The prostitutes who frequent certain saloons in Manhattan combine their immoral business with crime, particularly stealing. They boldly seek out a man who appears to be "green," or under the influence of liquor, and "trim him," as they say. The girls use their pimps, or, what may be nearer the truth, the pimps use their girls, to carry out these robberies. A pimp, becoming acquainted with a stranger, "steers" him "up against" his "gun mol" (a prostitute who is a pickpocket), who aids in the "trimming" process. Sometimes, if the hour is late and they are in the right place, the pimps and their women become so bold as openly to go through the pockets of their victims and afterwards throw them into the street. On one such occasion the victim called loudly for the police, and, though an officer stood on the other side of the street, his eyes were withheld and his ears were stopped. The pimp laughed at the stranger and told him to "yell louder" for all the good it would do him.
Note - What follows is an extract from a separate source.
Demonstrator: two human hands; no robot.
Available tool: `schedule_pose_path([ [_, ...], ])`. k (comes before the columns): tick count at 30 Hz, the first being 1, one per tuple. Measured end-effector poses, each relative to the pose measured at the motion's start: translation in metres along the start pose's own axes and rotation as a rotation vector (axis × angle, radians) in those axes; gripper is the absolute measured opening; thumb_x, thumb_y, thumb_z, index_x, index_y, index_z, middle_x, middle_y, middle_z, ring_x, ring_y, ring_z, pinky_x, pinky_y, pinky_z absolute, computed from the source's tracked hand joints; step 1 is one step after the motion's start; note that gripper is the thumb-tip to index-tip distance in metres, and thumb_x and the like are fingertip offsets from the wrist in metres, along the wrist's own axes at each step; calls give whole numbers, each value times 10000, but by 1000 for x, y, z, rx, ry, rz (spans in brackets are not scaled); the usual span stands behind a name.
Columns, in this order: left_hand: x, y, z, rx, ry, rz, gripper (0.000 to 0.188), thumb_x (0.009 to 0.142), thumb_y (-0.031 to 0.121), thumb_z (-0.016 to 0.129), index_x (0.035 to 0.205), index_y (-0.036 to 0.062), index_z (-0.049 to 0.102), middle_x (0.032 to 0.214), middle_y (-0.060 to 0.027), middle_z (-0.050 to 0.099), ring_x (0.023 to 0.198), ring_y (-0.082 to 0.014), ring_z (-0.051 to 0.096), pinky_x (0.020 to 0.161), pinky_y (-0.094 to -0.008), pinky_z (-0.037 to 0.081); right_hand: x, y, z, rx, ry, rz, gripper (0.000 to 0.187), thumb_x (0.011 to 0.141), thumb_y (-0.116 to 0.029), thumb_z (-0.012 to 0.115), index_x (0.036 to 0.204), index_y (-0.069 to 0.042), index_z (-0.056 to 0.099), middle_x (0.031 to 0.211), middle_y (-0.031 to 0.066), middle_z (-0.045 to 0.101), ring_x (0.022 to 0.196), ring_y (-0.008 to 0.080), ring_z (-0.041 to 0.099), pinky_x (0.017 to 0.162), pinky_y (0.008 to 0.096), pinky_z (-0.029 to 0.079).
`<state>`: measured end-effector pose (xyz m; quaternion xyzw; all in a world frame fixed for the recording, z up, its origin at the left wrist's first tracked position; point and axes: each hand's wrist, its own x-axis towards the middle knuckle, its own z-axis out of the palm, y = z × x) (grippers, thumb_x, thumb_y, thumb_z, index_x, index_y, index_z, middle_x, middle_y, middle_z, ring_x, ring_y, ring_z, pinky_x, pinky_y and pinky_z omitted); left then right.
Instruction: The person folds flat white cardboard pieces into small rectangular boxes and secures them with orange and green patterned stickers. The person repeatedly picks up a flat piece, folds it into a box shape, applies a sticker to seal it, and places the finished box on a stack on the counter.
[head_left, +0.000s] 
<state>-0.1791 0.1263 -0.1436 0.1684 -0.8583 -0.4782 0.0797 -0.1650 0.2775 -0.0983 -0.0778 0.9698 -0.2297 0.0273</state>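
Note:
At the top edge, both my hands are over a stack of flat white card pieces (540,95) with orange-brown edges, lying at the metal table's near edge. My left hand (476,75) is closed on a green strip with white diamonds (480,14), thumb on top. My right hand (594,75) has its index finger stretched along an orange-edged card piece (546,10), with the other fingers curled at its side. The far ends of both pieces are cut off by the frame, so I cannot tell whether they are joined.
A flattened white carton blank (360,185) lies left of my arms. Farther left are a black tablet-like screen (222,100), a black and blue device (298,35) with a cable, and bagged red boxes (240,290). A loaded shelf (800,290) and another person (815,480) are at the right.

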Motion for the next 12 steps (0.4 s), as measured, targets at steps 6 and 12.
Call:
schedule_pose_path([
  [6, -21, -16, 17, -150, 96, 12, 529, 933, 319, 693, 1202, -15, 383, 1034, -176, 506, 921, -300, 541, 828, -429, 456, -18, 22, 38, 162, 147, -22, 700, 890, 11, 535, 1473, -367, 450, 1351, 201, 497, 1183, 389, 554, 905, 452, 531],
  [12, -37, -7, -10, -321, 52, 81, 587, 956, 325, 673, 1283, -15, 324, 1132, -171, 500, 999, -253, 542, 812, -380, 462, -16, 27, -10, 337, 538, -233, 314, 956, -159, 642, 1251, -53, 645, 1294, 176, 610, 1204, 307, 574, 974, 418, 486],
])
Of the statements just made abundant confirmation is at hand:

A saloon in East 14th Street,[72] one of the landmarks of this busy street, has been notorious for many years. Its proprietor has a wide reputation. His home life, according to report, is all that it should be; no one has ever seen him intoxicated. Big, jolly, aggressive, he is the embodiment of hospitality as he stands at the bar, greeting those who enter with a kindly shake or a friendly nod. In the rear room of his resort disgraceful conditions exist. At one end there is a small platform, on which a young man sits, playing popular airs on a piano through the long hours of the night. White-faced waiters, with their hair carefully cut and plastered down, glide noiselessly about the tables. Carefully trained are these young men in keeping the glasses full. They work quickly. About the tables sit equally well-trained prostitutes. A man who entered at 6.30 P. M., January 26, 1912, and stayed until 8.30 saw the waiters urge the men customers to invite different girls to their tables. Two of the girls were not engaged. As the rule of the place forbade them to go to the table where men were sitting, they enlisted the waiter's aid. Gliding to the table where three men were drinking, he soon succeeded in having the girls invited to join the party. The investigator gained the confidence of the girls with whom he conversed. "A girl must order fancy drinks here when she is treated," said one of them; "if she don't, the manager[73] orders her out and won't let her come in again." Pearl, a girl about twenty years of age, solicited him to go to a hotel[74] not far away. Two months later, at about 11 P. M., there were more than twenty prostitutes and fifteen men in this rear room. The same conditions existed during the evening of April 8, 1912, when a woman entered the rear room alone. She walked to the extreme end of the room and saw eleven prostitutes and four men sitting at tables. If this woman had been a "regular," that is, one who frequented the place night after night, a waiter would have brought her, entirely free, a small glass of beer or ginger ale. She learned on inquiry that if a "regular" was "arrested" the manager would "fix it up." Inducements were also offered in the hope that she would enter the service of this house. The "suckers" all come down here, she was told: "We get them before the girls on Sixth Avenue do."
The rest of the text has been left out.